Un compromis rigidité, aspect et mise en œuvre
L'ABS offre une bonne rigidité associée à une résistance aux chocs correcte à température ambiante, ce qui suffit à l'immense majorité des applications d'intérieur. Son principal atout est ailleurs : c'est un excellent support d'aspect. Il reproduit fidèlement les états de surface du moule — poli miroir comme grainage — et se teinte dans la masse avec une bonne régularité. Sa mise en œuvre est docile : plage de température large, retrait faible et régulier, stabilité dimensionnelle appréciable sur des pièces de grande surface.

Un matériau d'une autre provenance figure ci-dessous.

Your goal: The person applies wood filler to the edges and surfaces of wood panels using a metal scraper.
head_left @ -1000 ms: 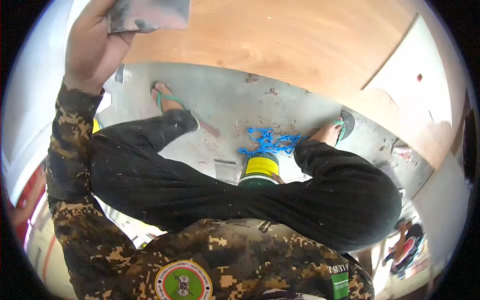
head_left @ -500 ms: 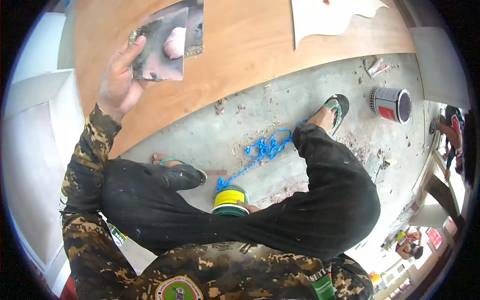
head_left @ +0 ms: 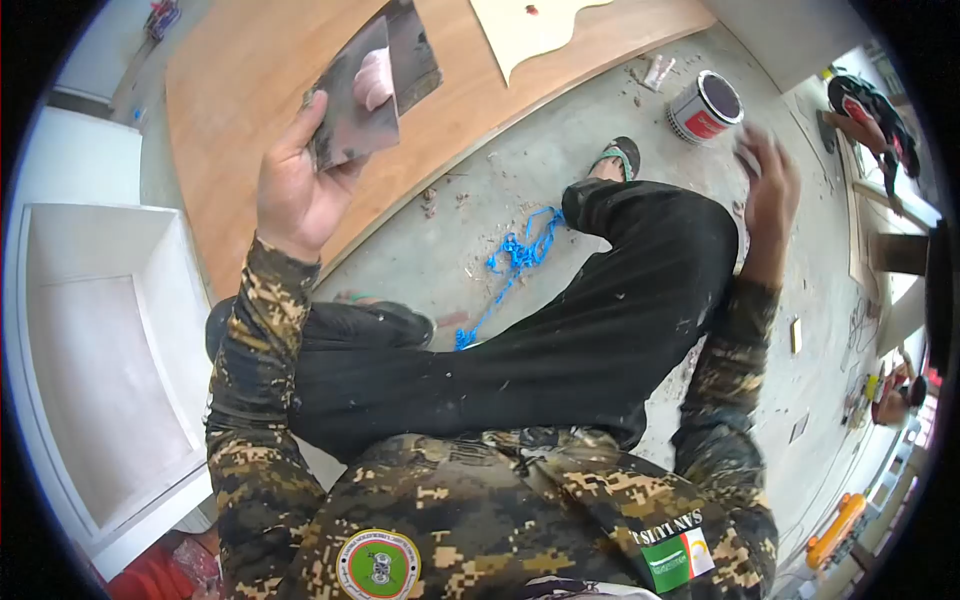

Le matériau roi de la finition
C'est sur les opérations de finition que l'ABS se détache vraiment. Il accepte la tampographie, la sérigraphie et le marquage à chaud sans traitement préalable compliqué, il se peint bien, et il est l'un des rares thermoplastiques à se métalliser proprement. Pour une PLV, un boîtier d'appareil ou une pièce portant un logo de marque, cette aptitude change tout : le décor tient dans le temps et le rendu reste régulier d'une série à l'autre.
« Quand une pièce doit porter un logo de marque et rester impeccable sur une durée de campagne, l'ABS est presque toujours dans la discussion. »
Ses vraies limites
Deux faiblesses à connaître. D'abord la tenue aux UV : l'ABS jaunit et se fragilise en exposition extérieure prolongée, sauf grade spécifiquement stabilisé. Ensuite la tenue en température, modeste, qui l'écarte des pièces proches d'une source de chaleur. Il est également sensible à certains solvants. Pour de l'extérieur permanent, un ASA ou un polypropylène chargé sera plus indiqué ; pour de la tenue thermique, on ira vers un polycarbonate ou un polyamide. Comme toujours, le choix se fait sur les contraintes réelles de la pièce.